O texto propõe a criação de um Conselho Nacional e um Cadastro Nacional voltados à industrialização de minerais estratégicos, visando maior coordenação das políticas públicas. Além disso, o projeto sugere a criação do Fundo Garantidor da Atividade Mineral (FGAM), inspirado no Fundo Garantidor de Crédito (FGC), para oferecer garantias que reduzam os riscos de novos investimentos.

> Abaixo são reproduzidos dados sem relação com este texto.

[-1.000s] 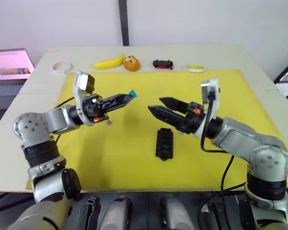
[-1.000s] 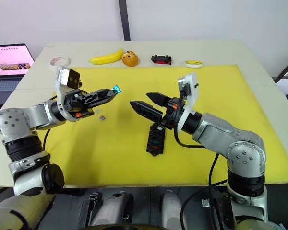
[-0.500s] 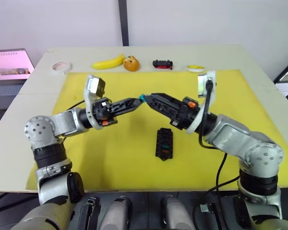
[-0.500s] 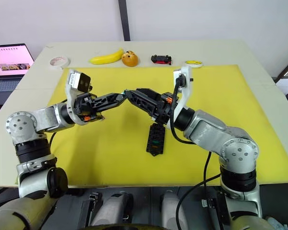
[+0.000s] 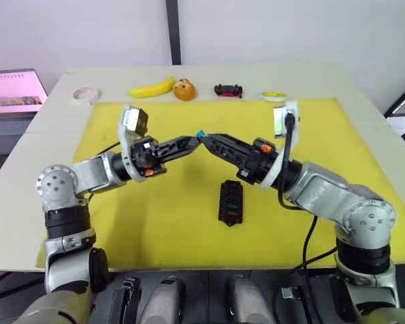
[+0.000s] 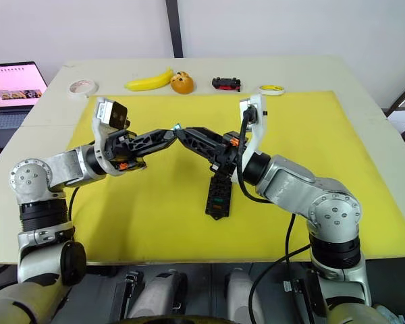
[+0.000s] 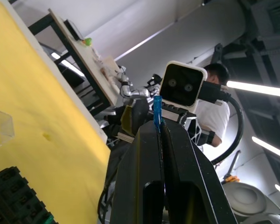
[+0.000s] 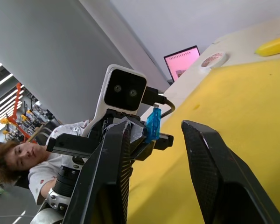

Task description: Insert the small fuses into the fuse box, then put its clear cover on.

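My left gripper [image 5: 196,138] is shut on a small blue fuse [image 5: 201,133], held in the air over the yellow mat [image 5: 324,128]. The fuse sticks out past the tips in the left wrist view [image 7: 157,112]. My right gripper [image 5: 209,140] meets it tip to tip. Its fingers [image 8: 210,163] stand apart on either side of the blue fuse [image 8: 153,125], with a gap on one side. The black fuse box [image 5: 230,202] lies on the mat below, with a green and an orange fuse seated in it. The clear cover [image 7: 0,127] lies on the mat near the box.
Along the table's far edge lie a tape roll [image 5: 86,94], a banana [image 5: 152,88], an orange toy [image 5: 184,89], a small toy car [image 5: 229,89] and a yellow ring [image 5: 275,96]. A laptop [image 5: 13,91] stands at the far left. A person [image 7: 214,107] is in the background.
My right gripper has swung left to meet my left gripper's tips, and its fingers have narrowed around the blue fuse. My left arm moved toward the middle, still holding the fuse.
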Controlling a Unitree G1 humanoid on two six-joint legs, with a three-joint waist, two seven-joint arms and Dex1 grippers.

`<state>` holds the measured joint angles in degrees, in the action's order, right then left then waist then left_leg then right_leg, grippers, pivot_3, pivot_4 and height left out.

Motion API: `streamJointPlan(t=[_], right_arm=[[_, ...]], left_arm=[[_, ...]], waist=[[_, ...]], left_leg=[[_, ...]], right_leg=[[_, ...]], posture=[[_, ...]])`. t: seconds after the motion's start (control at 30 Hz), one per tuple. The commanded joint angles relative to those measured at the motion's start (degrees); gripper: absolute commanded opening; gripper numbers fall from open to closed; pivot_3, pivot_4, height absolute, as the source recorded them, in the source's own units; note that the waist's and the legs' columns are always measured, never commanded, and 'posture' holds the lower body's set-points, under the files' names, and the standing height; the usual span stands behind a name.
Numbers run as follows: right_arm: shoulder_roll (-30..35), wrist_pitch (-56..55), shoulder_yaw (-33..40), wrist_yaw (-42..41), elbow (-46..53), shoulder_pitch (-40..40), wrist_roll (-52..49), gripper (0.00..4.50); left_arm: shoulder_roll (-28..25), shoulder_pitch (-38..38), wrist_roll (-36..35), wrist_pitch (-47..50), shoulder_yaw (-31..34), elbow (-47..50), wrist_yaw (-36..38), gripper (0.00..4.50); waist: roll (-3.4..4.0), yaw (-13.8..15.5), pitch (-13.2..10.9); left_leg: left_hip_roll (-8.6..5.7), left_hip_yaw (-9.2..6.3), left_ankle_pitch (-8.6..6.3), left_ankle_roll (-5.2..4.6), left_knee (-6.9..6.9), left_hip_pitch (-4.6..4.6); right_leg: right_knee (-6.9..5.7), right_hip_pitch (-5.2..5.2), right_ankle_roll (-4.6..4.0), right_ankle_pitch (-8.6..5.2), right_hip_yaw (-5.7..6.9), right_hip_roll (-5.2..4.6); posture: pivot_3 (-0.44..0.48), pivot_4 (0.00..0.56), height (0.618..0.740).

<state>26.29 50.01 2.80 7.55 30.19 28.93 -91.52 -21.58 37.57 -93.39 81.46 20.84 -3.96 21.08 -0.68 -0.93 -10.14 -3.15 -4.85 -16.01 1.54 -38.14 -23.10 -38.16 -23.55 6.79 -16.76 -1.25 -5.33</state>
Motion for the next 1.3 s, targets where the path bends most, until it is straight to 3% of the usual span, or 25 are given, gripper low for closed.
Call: streamJointPlan(t=[0.03, 1.03, 1.17, 1.3], right_arm=[[1.0, -1.05, 0.38, 0.03, 2.14, -0.4, -2.01, 1.75], [2.33, -3.21, -1.37, 1.86, 1.32, 0.18, -5.88, 1.75], [2.67, -2.94, -2.1, 1.98, 0.96, 0.58, -5.98, 0.05], [2.81, -3.02, -2.41, 1.97, 1.02, 0.86, -6.58, 0.05]], left_arm=[[-1.44, -0.4, -3.09, -2.07, -1.33, 1.83, -0.3, 0.0], [-6.53, -2.33, -8.38, -8.04, -8.43, 3.37, 0.23, 0.0], [-6.76, -2.32, -8.57, -8.24, -8.87, 3.37, 0.44, 0.0], [-6.91, -2.2, -8.46, -8.48, -9.22, 3.16, 0.77, 0.0]], waist=[[0.0, -0.01, 0.0], [0.0, -0.05, 0.0], [0.01, -0.08, 0.0], [0.01, -0.05, 0.0]], left_leg=[[0.0, 0.0, 0.0, 0.0, 0.0, 0.0], [0.01, 0.0, -0.01, -0.03, 0.01, 0.0], [0.02, 0.0, -0.01, -0.03, 0.01, 0.0], [0.02, 0.0, -0.01, -0.03, 0.01, 0.0]], right_leg=[[0.0, 0.0, 0.0, 0.0, 0.0, 0.0], [0.03, 0.01, 0.0, 0.0, -0.02, 0.02], [0.04, 0.01, -0.01, -0.01, -0.02, 0.03], [0.04, 0.01, -0.01, -0.01, -0.02, 0.04]], posture=[[0.0, 0.15, 0.74], [0.0, 0.15, 0.74], [0.0, 0.15, 0.74], [0.0, 0.15, 0.74]])
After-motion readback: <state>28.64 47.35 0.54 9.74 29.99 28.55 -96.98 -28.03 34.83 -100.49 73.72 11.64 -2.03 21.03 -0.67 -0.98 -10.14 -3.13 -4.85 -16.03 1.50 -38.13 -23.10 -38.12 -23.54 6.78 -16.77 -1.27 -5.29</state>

A proposta prevê ainda que fundos como o FNMC, FDA, FDCO, FDNE e FGIE possam financiar infraestruturas do setor, além da criação da Rede Nacional de Pesquisa, Desenvolvimento Tecnológico e Formação Profissional (RN-MCE).
O Brasil detém posições de destaque global em reservas estratégicas, como o nióbio, do qual possui 94% das reservas mundiais (16 milhões de toneladas). O país é também o segundo maior em grafita (26% do total, com 74 milhões de toneladas) e o terceiro em níquel (12%, com 16 milhões de toneladas). A maior parte desses recursos está concentrada em Minas Gerais, Goiás, Amazonas, Bahia e Sergipe. Por possuir caráter terminativo, caso seja aprovado pela comissão, o projeto seguirá diretamente para a Câmara dos Deputados.